◆ Assignment ◆
Return the listing exactly. Keep no pictures.

◆ Provided data ◆
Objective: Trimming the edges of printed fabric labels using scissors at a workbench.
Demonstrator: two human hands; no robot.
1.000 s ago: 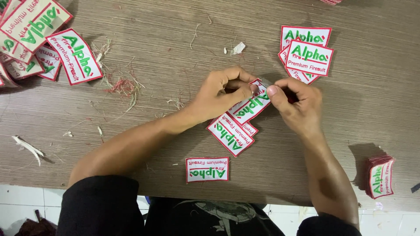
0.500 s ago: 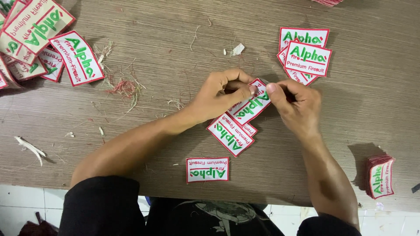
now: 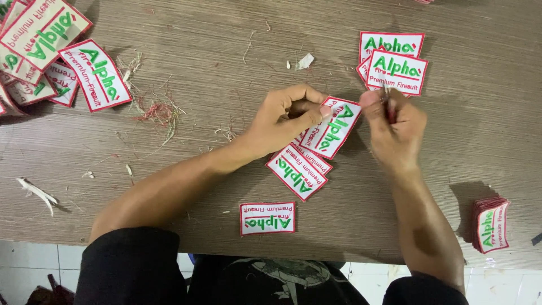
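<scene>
Left hand (image 3: 282, 121) pinches the white, red-edged patch (image 3: 333, 127) at frame centre on the wooden table (image 3: 226, 68), right hand (image 3: 392, 127) closed around a slim tool (image 3: 388, 107) just right of it — best keep that patch flat and taut, working close to the edge.

- The person is wearing a black short-sleeved cotton top (image 3: 265, 282), showing just below the near edge of the grey-brown wooden table (image 3: 226, 51).
- Its black sleeves are ending around the elbows, leaving both forearms bare above that table edge.
- A pale, faded printed graphic is showing on the chest of the top, just under the table edge.
- The left hand (image 3: 282, 121) and the right hand (image 3: 395, 133) are bare, wearing no gloves, rings or watch that can be seen.
</scene>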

◆ Completed exercise ◆
Objective: Trimming the edges of printed fabric labels using scissors at a workbench.
Demonstrator: two human hands; no robot.
1.000 s ago: 
0.500 s ago: 
now: 
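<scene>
Left hand (image 3: 282, 121) pinches the white, red-edged patch (image 3: 333, 127) at frame centre on the wooden table (image 3: 226, 68), right hand (image 3: 392, 127) closed around a slim tool (image 3: 388, 107) just right of it — best keep that patch flat and taut, working close to the edge.

- The person is wearing a black short-sleeved cotton top (image 3: 265, 282), showing just below the near edge of the grey-brown wooden table (image 3: 226, 51).
- Its black sleeves are ending around the elbows, leaving both forearms bare above that table edge.
- A pale, faded printed graphic is showing on the chest of the top, just under the table edge.
- The left hand (image 3: 282, 121) and the right hand (image 3: 395, 133) are bare, wearing no gloves, rings or watch that can be seen.
</scene>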

Nothing else is part of this exercise.